Figure 4. OVA-specific IgG antibody responses in mice immunized using different vaccine formulations. Data are expressed as the mean ± SEM. *p < .05 and **p < .01 vs. the BP/OVA group, while #p < .05 and ##p < .01 vs. the CYP/OVA group.
Figure 5. Mouse serum total IgG (A) and the ratios of IgG2a to IgG1 (B). Data are shown as the mean ± SEM. **p < .01 vs. the BP/OVA group, while ##p < .01 vs. the CYP/OVA group.
Figure 6. (A) Proliferation index and (B) the ratio of CD3+CD4+ cells to CD3+CD8+ cells in splenocytes harvested from vaccinated mice and re-stimulated using OVA. Data are expressed as the mean ± SEM. **p < .01 vs. the BP/OVA group, while ##p < .01 vs. the CYP/OVA group.

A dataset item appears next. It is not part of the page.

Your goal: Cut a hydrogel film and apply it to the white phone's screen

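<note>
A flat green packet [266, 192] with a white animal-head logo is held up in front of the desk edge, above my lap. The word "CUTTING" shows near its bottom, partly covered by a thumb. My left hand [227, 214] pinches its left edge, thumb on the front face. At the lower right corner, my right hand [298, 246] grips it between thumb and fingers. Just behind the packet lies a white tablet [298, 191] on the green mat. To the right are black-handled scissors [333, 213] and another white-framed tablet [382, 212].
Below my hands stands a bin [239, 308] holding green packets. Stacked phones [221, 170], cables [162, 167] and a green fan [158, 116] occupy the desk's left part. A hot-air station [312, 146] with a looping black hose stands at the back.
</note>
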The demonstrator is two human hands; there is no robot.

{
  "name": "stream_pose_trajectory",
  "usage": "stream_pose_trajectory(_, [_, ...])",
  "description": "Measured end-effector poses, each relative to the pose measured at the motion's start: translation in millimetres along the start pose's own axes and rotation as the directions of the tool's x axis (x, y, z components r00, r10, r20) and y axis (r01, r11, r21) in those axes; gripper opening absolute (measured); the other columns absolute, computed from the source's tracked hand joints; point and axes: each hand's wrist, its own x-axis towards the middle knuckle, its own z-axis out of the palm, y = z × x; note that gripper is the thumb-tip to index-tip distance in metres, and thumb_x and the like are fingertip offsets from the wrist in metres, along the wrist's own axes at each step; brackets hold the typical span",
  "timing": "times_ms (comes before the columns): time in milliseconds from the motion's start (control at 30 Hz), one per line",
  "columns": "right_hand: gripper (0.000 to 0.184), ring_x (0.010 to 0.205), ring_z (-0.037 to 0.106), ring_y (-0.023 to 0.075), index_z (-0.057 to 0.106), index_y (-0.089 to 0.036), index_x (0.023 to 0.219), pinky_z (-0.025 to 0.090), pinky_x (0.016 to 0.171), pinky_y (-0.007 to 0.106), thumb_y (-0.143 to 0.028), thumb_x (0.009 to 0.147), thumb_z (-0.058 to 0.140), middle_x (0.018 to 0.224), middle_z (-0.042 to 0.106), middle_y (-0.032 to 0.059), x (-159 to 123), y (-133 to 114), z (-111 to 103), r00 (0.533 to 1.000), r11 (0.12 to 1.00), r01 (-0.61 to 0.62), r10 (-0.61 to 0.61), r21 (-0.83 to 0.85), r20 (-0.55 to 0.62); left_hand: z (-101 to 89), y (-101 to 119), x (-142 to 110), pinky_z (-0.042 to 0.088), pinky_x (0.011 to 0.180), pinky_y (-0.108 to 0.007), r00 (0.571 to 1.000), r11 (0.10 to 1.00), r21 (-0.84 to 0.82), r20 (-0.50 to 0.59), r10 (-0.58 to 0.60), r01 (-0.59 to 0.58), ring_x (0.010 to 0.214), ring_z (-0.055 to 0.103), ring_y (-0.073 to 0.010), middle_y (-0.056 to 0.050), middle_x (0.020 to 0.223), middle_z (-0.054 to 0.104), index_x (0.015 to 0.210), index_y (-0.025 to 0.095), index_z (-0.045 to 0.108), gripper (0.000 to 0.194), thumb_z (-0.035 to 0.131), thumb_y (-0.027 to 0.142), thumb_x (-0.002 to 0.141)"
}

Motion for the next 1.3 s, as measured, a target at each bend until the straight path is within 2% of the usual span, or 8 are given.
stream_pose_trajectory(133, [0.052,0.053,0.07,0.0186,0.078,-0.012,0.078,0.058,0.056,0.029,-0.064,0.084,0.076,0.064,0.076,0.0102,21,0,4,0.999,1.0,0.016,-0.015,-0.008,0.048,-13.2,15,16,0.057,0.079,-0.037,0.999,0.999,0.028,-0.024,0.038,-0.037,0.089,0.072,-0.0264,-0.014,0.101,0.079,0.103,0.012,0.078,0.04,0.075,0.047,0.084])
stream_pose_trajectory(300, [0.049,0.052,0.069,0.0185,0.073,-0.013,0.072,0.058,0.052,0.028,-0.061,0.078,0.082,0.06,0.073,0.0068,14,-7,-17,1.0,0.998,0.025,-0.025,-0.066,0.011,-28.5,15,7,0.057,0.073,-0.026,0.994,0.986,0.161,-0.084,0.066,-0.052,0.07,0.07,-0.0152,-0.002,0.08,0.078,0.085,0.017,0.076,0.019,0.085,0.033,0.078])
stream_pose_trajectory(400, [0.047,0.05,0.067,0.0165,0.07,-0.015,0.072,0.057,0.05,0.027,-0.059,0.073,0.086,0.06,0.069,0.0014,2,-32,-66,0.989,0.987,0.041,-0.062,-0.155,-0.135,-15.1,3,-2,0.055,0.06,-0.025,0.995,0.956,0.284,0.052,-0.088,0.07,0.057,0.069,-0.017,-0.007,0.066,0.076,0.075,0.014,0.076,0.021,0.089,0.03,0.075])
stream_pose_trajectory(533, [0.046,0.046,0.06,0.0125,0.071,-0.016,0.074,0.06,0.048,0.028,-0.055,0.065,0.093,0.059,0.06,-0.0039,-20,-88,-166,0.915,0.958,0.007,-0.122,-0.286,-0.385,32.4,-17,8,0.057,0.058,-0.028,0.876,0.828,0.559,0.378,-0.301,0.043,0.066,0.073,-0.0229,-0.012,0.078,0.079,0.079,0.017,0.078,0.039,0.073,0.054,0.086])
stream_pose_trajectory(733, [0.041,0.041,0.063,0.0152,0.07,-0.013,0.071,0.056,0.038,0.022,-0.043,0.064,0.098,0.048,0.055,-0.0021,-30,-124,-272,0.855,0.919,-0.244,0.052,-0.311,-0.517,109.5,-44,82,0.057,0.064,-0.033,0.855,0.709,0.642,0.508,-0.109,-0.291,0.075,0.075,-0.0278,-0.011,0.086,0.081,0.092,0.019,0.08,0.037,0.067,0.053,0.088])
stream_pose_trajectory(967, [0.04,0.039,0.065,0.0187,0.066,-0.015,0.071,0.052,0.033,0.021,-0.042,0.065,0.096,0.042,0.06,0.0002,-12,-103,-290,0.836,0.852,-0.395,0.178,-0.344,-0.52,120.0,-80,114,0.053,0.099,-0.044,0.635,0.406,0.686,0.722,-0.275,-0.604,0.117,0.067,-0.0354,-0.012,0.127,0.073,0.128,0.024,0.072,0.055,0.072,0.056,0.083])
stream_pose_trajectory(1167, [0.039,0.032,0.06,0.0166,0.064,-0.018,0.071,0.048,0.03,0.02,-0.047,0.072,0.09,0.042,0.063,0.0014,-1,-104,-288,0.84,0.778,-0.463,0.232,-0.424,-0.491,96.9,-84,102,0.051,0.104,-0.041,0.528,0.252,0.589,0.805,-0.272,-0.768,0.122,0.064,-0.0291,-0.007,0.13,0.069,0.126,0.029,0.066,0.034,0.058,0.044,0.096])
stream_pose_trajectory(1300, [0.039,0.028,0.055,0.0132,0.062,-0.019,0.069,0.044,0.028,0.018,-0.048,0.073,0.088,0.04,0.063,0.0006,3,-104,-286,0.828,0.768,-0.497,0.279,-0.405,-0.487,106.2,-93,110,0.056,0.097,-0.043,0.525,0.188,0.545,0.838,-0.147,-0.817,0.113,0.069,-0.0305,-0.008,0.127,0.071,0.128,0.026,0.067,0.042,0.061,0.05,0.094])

Figure 7. Cytokine secretion. Mice (n = 4) were immunized using different vaccine formulations. Splenocytes were harvested 21 d after the first immunization. For the ELISA assay, the splenocytes were re-stimulated using OVA (50 μg/mL) in vitro. The levels of IFN-γ and IL-2 (A), and IL-4 and IL-6 (B). Data are expressed as the mean ± SEM. *p < .05 and **p < .01 vs. the BP/OVA group, while #p < .05 and ##p < .01 vs. the CYP/OVA group.
Figure 8. CYPP activating DCs in draining lymph nodes in vivo. The percentage of CD80+, CD86+, or MHC II+ cells (all CD11c+) from mice vaccinated using CYP/OVA, BP/OVA, GLP/OVA, or OVA alone, 24 h after the subcutaneous injection. Data are expressed as the mean ± SEM. *p < .05 and **p < .01 vs. the BP/OVA group, while #p < .05 vs. the CYP/OVA group (A). Hematoxylin–eosin staining of spleens of mice immunized using normal saline (control group), OVA alone, FIA/OVA, CYPP/OVA, BP/OVA, or CYP/OVA. CA: central artery; PLS: periarterial lymphatic sheath; SC: splenic corpuscle; RP: red pulp. Scale bar represents 100 μm (B) and 50 μm (C).